I sincerely believe that there are no such things as "real" friends. Before you think of me as bitterly anti-social I will explain why. Because at the end of the day your "friends" have their own lives to lead. Your friends have jobs, families - responsibilities and obligations. In short, your friends have something to lose and when you have something to lose the risk just gets higher. Your "friends" can never really make selfless sacrifices when there are other lives that rely on them and may far outweigh your own.

The real world, unfortunately, does not fit within a two-hour film. It's okay to be asswipes in The Hangover because even the actors know their respective characters eventually have to wrap up their hooliganism before the credits roll. For whatever risks and consequences that's going to happen it will not be mentioned nor will they actually happen even after the movie ends.

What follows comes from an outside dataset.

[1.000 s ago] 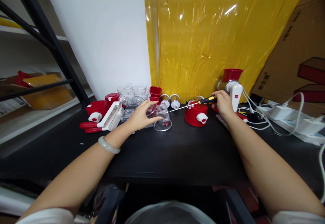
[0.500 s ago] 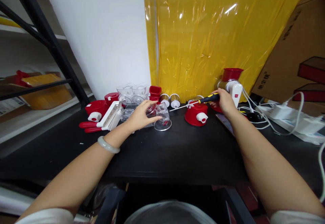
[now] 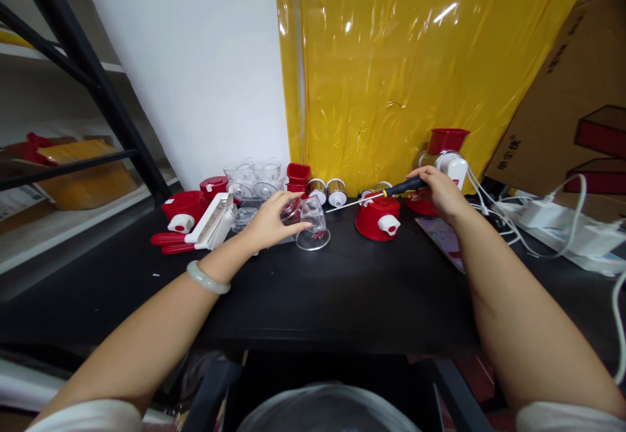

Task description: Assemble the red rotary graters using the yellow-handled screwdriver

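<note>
My left hand [image 3: 274, 220] is closed around a clear plastic part [image 3: 313, 214] with a round flange that rests at the tabletop. In my right hand [image 3: 437, 190] is a screwdriver [image 3: 403, 187] with a black and yellow handle, its fingers wrapped on the handle end. The long metal shaft points left, and its tip is at the clear part's right side; whether it touches a screw is too small to tell. Beneath the shaft stands a red base [image 3: 377, 218] with a white knob. Behind my right hand is a red and white grater-like machine [image 3: 448, 151].
At the left lie white arms with red handles [image 3: 210, 226] beside a red base [image 3: 184, 209]. Clear cups [image 3: 254, 174], red hoppers [image 3: 298, 176] and metal drums [image 3: 336, 192] line the back. A phone [image 3: 440, 239], cables and a power strip [image 3: 572, 239] are at the right.
My right hand has shifted slightly right and its fingers have turned and loosened around the screwdriver handle. My left hand and the clear part stay nearly in place.
</note>
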The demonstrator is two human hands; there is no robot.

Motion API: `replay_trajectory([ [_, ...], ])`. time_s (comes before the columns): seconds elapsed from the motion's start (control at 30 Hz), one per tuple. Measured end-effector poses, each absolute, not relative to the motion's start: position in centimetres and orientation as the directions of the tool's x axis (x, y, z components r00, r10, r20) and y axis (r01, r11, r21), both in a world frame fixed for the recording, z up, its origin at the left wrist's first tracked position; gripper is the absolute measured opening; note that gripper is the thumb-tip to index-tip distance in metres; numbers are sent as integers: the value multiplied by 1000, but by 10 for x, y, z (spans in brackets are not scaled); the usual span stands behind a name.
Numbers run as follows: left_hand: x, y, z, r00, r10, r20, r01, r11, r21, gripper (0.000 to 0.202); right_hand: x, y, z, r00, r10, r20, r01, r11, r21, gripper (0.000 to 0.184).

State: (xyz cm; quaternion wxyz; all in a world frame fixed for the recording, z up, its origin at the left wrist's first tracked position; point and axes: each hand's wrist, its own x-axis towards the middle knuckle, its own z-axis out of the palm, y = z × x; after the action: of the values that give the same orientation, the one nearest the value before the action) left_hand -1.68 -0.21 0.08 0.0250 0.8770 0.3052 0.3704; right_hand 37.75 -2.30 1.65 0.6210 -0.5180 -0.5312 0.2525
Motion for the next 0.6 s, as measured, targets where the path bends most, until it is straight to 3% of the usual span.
replay_trajectory([
  [0.37, -17, -1, 0, 539, 556, 632, 520, -810, 270, 60, 370, -31, 18, 259, 826, 500, 390, 384, -837, 33],
  [0.6, -17, -1, 0, 539, 553, 636, 520, -812, 265, 59, 372, -26, 19, 331, 827, 455, 286, 372, -883, 12],
])
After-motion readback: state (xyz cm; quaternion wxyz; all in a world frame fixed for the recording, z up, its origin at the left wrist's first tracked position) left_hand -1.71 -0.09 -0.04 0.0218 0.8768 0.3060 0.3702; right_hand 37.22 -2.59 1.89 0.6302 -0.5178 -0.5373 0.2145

I am single. I have no assets. No liabilities. No dependents. Life is so much simpler when you have nothing to lose. You can't be threatened with losing your job. You can't be blackmailed to humiliation. You can't be threatened with jail time. When I look back at those movies I realize that I was the guy who bailed out my friend in the nick of time; the guy who dropped everything to help a buddy in need; the guy who took the bullet; the guy who squandered away his cheap life for the benefit of ungrateful fools.

On a positive note, this experience made me a better person. It made me harder to let down, harder to discourage, stubborn even. It taught me to make decisions sensibly and with finality instead of impulsively. I am the lone "little guy" drifter in the zombie apocalypse, fully capable of handling himself. I expect nothing out of this. I don't set expectations anymore because more often than not I am let down. Yes, I have friends, close ones, trusted ones even, but as I've said, I don't set expectations. I'm always ready to handle things with the assumption that no one will lift a hand to help.

Every now and then when I face a big problem that needs to be solved I just tell myself: "Help yourself, Chad, because no one else will."